Background: Tumor-associated macrophages (TAMs) are vital to the tumor microenvironment. They are classified as antitumor M1-type or protumor M2-type macrophages. M2-type macrophages accumulate in the tumor stroma and are related to poor prognosis. Iron oxide nanoparticles are used as drug delivery vehicles because of the structure of carboxyl groups on their surface and their ability to be easily phagocytosed by macrophages.
Aim: The signal transducer and activator of transcription 6 (STAT6) signaling pathway controls M2 macrophage polarization, but the STAT6 signaling pathway inhibitor AS1517499 lacks efficient targeting in vivo. Thus, our study aimed to block the polarization of TAMs to M2-type macrophages.
Methods and material: We used ultrasmall superparamagnetic iron oxide nanoparticles (USPIONs) as drug carriers coated with the STAT6 signaling pathway inhibitors AS1517499 and CD163 monoclonal antibodies to synthesize the targeted nanocomplex AS1517499-USPION-CD163 utilizing the carbodiimide method. Then, we determined its physicochemical properties, including hydrodynamic size distribution, ultrastructure, iron concentration, protein content and activity of the CD163 monoclonal antibody, AS1517499 content, and selectivity for M2-type macrophages, and its biological applications.
Results: The hydrodynamic size distribution was stable (average size = 95.37 nm). Regarding biological applications, the targeted nanocomplex selectively inhibited M2-type macrophages.

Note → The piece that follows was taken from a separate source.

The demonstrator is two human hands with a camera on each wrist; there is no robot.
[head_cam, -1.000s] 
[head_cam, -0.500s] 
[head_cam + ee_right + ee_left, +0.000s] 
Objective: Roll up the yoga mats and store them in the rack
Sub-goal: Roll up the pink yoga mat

Conclusions: The targeted nanocomplex AS1517499-USPION-CD163 showed high selectivity for M2-type macrophages. Therefore, iron oxide nanoparticles targeting TAMs may be an effective approach to TAM therapy.
Keywords: Iron oxide nanoparticles; molecular targeted therapy; signal transducer and activator of transcription 6 signaling pathway; tumor-associated macrophages.